Sanbar ve cómo el pragmatismo se adueña del proyecto sionista y en eso también se parece cada vez más al americanism. Aprovechándose del episodio nazi, indudablemente mucho más aterrador que las violencias que habían vivido tantas iglesias libres, renacidas, autónomas, a manos de regímenes como el anglicanismo antes de su establecimiento en América, el sionismo encuentra un indisputable fondo común para asentarse en tierras que ya han hecho «suyas»:

«La conquista del este palestino es definitivamente un eco de la conquista del oeste norteamericano. Llevada a cabo en nombre del bien, para hacer justicia a los perseguidos judíos de Europa […] Los registros del derecho y la justicia son sustituidos por modalidades prácticas. Palestina es un territorio que hay que vaciar y toda la cuestión se reduce a la de los medios necesarios para llevar a buen puerto esa empresa.» (p. 252)

Y el contrapunto:

«No era infrecuente escuchar […] un irrefrenable deseo de que se declarara una guerra, para poder adueñarse de las hermosas tierras que esta gente pobre posee.» (de una carta del coronel George Morgan, cit. p. Horsman…, p. 111)

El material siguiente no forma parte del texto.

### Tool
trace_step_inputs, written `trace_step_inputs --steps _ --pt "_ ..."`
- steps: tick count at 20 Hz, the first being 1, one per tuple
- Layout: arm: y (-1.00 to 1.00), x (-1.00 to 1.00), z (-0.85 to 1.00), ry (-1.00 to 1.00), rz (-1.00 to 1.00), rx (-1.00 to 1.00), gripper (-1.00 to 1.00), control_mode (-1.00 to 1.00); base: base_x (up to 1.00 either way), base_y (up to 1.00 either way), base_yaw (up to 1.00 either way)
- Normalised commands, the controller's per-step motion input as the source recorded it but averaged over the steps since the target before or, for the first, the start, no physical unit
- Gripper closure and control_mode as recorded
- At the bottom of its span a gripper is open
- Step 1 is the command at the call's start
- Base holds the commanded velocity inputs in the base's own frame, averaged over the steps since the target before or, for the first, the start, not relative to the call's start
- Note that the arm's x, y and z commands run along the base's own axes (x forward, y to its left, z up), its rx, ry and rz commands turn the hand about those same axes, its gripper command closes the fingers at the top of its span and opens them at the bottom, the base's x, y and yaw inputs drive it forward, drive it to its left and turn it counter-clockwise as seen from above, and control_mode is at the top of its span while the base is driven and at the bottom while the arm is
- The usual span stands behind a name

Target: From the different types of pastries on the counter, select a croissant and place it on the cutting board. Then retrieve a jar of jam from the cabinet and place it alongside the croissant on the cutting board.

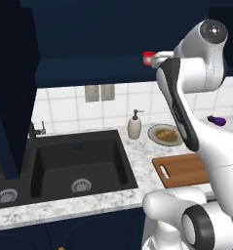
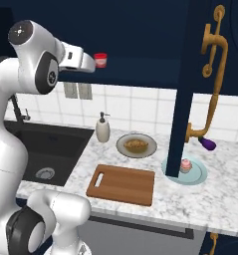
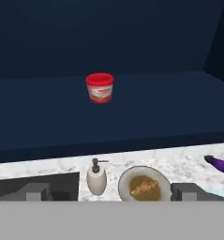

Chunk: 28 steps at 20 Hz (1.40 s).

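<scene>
Gripper [image 3: 111, 192]: raised level with the open cabinet [image 3: 132, 112], fingers spread, nothing held; we see the arm reaching forward. Jar of jam [image 3: 100, 87]: upright on the cabinet shelf, directly ahead, apart from the gripper. Croissant [image 2: 135, 145]: on a plate [image 2: 121, 148] on the tabletop [image 2: 190, 199], long axis left-right. Cutting board [image 2: 122, 184]: bare, slot towards the sink [image 1: 79, 166].

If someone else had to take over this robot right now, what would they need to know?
Gripper: open, empty, raised before the open cabinet, aimed at the jar of jam on its shelf.
Croissant: on its plate behind the cutting board, which is bare.
Cupcake: on the blue plate to the right.
Done: cabinet door open.
Left: croissant onto the board, jam beside it.
</scene>
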Motion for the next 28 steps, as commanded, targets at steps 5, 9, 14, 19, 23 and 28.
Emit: trace_step_inputs --steps 5,9,14,19,23,28 --pt "0.00 0.24 0.18 0.00 0.00 0.01 -1.00 -1.00 0.00 0.00 0.00" --pt "0.00 0.32 0.28 0.00 0.03 0.02 -1.00 -1.00 0.00 0.00 0.00" --pt "0.00 0.26 0.05 0.00 0.02 0.01 -1.00 -1.00 0.00 0.00 0.00" --pt "0.00 0.30 0.00 0.00 0.00 0.00 -1.00 -1.00 0.00 0.00 0.00" --pt "0.00 0.21 -0.09 0.00 0.00 0.00 -1.00 -1.00 0.00 0.00 0.00" --pt "0.00 0.11 -0.20 -0.01 0.00 0.00 -1.00 -1.00 0.00 0.00 0.00"
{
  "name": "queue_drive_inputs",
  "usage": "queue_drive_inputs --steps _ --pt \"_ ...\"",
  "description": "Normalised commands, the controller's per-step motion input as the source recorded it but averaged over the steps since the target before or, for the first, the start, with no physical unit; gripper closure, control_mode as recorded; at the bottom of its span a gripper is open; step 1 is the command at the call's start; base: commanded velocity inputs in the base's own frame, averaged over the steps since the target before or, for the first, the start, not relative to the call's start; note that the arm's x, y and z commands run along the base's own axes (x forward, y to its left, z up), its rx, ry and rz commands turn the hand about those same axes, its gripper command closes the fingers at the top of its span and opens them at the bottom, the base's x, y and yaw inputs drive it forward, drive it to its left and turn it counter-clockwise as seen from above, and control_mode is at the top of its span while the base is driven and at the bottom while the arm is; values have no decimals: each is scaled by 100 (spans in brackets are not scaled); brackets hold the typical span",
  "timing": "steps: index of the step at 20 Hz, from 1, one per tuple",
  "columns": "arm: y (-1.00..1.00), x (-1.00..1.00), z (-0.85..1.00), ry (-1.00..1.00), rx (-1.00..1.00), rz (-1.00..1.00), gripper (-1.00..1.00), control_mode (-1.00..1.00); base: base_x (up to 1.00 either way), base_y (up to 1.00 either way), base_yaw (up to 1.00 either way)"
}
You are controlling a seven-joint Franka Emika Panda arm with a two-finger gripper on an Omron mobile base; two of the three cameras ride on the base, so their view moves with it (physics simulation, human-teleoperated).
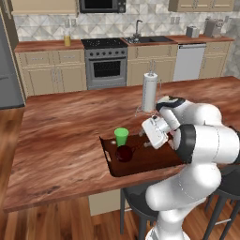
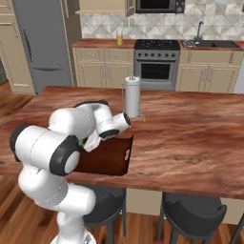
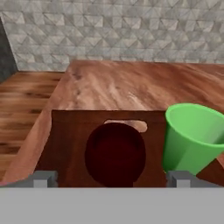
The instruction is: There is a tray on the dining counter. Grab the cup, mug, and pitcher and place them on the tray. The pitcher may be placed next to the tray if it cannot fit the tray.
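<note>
Counter first: the dining counter (image 1: 61, 136) carries the tray (image 1: 140, 161) at its near edge. The pitcher (image 1: 67, 38) stands on the far kitchen counter's left end. The cup (image 1: 121, 136) and the mug (image 1: 123, 153) sit at the tray's left end, upright. The gripper (image 3: 113, 178) hangs released, fingers either side of the mug.

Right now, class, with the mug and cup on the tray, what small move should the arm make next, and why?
Probably lift the open tool straight back from the mug: mug and cup stand on the tray, while the pitcher waits on the far counter.
</note>
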Motion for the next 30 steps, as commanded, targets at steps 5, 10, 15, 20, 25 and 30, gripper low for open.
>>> queue_drive_inputs --steps 5,10,15,20,25,30 --pt "-46 -52 27 0 0 -12 -100 -100 0 0 0" --pt "-16 -27 34 0 -2 -17 -100 -100 0 0 0" --pt "-15 -26 46 3 -1 -19 -100 -100 0 0 0" --pt "-12 -22 44 8 -2 -23 -100 -100 0 0 0" --pt "-9 -27 25 9 -4 -28 -100 -100 0 0 0" --pt "-3 -25 27 13 -9 -30 -100 -100 0 0 0"
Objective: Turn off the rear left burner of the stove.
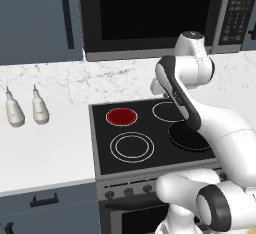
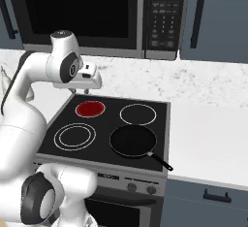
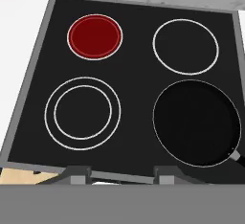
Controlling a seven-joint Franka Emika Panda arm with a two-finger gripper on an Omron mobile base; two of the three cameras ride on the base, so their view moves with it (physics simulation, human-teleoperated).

Es esa inteligencia pragmática, prescindente de toda noción política o ética, de respeto o de sociabilidad, que lleve a considerar al otro como existente, lo que da lugar a la política absolutamente autorreferencial del sionismo; la falta «perfecta» de diálogo. Y toda una ingeniería que escamotea ese autismo.

Sanbar destaca que en cierto sentido el despojo en Palestina fue más a fondo que en el continente que reocupan los puritans, puesto que los new englanders, ya convertidos en estadounidenses,

«…conservaron los nombres indígenas de los lugares y de las regiones que conquistaron, pero los judíos tienen miedo de los nombres árabes.» (p. 279)

Hay otros rasgos que ciertamente «hermanan» los procesos habidos en la formación de EE.UU. e Israel. Unas declaraciones de un famoso editor estadounidense, Henry Watterson (1840-1921), lo ejemplifica:

«De una nación de tenderos que éramos, nos hemos convertido en una nación de guerreros. Hemos escapado a las amenazas y peligros del socialismo y el agrarismo, así como Inglaterra logró escapar de ello por una política de colonización y conquista […] ciertamente cambiamos los peligros ‘de entrecasa’ por peligros extranjeros, pero en todos los sentidos multiplicamos las oportunidades de la gente […].» (cit. p. Hofstadter…, p. 180).

Ideas prefijadas de destino (manifiesto, en el caso de EE.UU.; bíblico en el caso sionista) le otorgan a las poblaciones de EE.UU e Israel en sus momentos constituyentes una peculiar autopercepción:

«Hacia 1850 un pensamiento generalizado en EE.UU. establecía que una raza superior, american, estaba destinada a conformar el destino de gran parte del mundo. También era creencia generalizada que en su empuje expansionista los americans se encontraban con una variedad de razas inferiores incapaces de compartir el sistema republicano de EE.UU. y [por ello] condenados a la subordinación perenne o a la extinción.» (Horsman…, p. 6).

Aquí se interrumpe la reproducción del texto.